Question

Find the tabled values of \(q_{\alpha}(k, d f)\) using the information given. $$ \alpha=.05, k=5, d f=10 $$

Short answer

Answer: [Using the instructions given, the student should look up an F-distribution table and find the critical F-value themselves at the intersection of row 5 and column 10.]

Step-by-step solution

Locate the correct F-distribution table

Search for "F-distribution table 0.05" on the internet or in a statistics textbook. The table should be labeled with the given significance level of 0.05.

Identify the numerator degrees of freedom (k) and the denominator degrees of freedom (df)

Using the information given in the exercise, we have: Numerator degrees of freedom (\(k\)) = 5 Denominator degrees of freedom (\(df\)) = 10

Find the tabled value

Locate the row of the F-distribution table corresponding to the numerator degrees of freedom (\(k\)) and the column corresponding to the denominator degrees of freedom (\(df\)). Then, find the value at the intersection of the row and column you identified. In this case, find the value at the intersection of row 5 (numerator \(k\)) and column 10 (denominator \(df\)).

Report the tabled value

The tabled value found at the intersection of row 5 and column 10 in the F-distribution table is the required critical F-value for the given significance level, numerator degrees of freedom, and denominator degrees of freedom. Report this value as \(q_{\alpha}(k, df)\). Note that the values in F-distribution tables might slightly vary depending on the source; however, the value should be approximately the same.

Key concepts

Critical F-value

The critical F-value plays a crucial role in hypothesis testing, particularly when dealing with variances or analyzing variances across multiple groups. It is the cut-off point beyond which we reject the null hypothesis.
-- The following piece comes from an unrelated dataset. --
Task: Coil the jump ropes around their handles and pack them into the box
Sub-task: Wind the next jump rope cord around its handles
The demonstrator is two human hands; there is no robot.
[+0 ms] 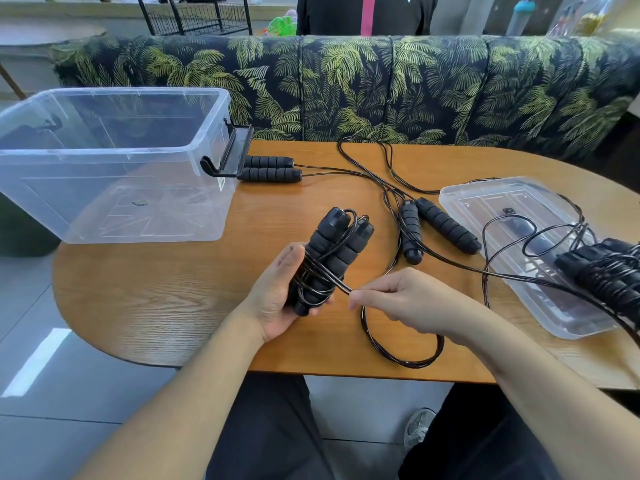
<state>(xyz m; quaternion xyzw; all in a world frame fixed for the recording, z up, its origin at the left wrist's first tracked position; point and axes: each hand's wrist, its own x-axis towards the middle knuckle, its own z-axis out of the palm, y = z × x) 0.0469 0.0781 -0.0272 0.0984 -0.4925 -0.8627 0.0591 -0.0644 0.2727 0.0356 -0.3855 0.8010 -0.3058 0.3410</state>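
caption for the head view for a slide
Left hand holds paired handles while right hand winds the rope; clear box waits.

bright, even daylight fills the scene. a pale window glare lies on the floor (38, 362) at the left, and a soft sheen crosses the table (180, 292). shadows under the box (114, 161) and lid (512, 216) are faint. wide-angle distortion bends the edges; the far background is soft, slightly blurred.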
To find the critical F-value, as demonstrated in the problem, we refer to an F-distribution table which requires two types of degrees of freedom: the numerator (representing the number of groups minus one) and the denominator (representing the total number of observations minus the number of groups).The critical value corresponds to a specific level of significance, typically represented by \(\alpha\), which denotes the probability of rejecting the null hypothesis when it is actually true. In the given problem, with \(\alpha=.05\), \(k=5\), and \(df=10\), you use these numbers to navigate the F-distribution table. The resulting critical F-value is the threshold above which the actual F-statistic calculated from the data would suggest that the variances are significantly different, and thus, you would reject the null hypothesis in an ANOVA test, for example.

Degrees of freedom

Degrees of freedom (df) are a fundamental concept in statistics, indicating the number of independent values that can vary in an analysis without breaking any constraints. It is crucial for determining the appropriate distribution to reference when assessing statistical significance.
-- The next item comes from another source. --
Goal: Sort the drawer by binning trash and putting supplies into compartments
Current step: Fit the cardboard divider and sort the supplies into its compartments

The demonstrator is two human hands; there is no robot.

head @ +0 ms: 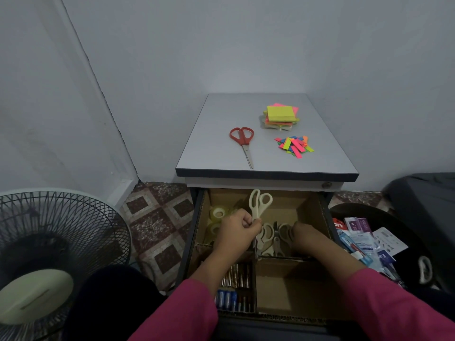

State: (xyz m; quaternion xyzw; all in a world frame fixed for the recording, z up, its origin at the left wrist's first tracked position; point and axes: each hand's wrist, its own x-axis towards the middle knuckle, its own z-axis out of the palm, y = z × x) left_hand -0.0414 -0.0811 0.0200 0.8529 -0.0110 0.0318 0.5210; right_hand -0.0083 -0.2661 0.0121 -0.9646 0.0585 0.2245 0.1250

In the context of the F-distribution, we differentiate between two types of degrees of freedom: the numerator degrees of freedom \(k\), which are associated with the number of groups or treatment levels in your test (minus one), and the denominator degrees of freedom \(df\), which are linked to the total sample size across all groups (minus the number of groups). These 'degrees of freedom' help shape the F-distribution curve, which is different for each pair of \(k\) and \(df\). The larger the degrees of freedom, the closer the F-distribution gets to a normal distribution shape.

Statistical significance

Statistical significance is the measure of whether the results obtained from a study or experiment are likely not due to chance. It's a way to quantify the reliability of an effect or difference found in the data. In hypothesis testing, statistical significance is denoted by \(\alpha\), the significance level, which is the threshold of probability below which we reject the null hypothesis, indicating that the findings are noteworthy. Common \(\alpha\) levels include 0.05, 0.01, and 0.001.When analyzing data, if the observed test statistic is more extreme than the critical value from the relevant distribution table (be it F-distribution, t-distribution, etc.), and falls into the tail ends representing a combined area of \(\alpha\), we declare the results statistically significant. This would suggest that the observed effect or difference is pronounced enough to be unlikely due to random chance and merits further consideration or action.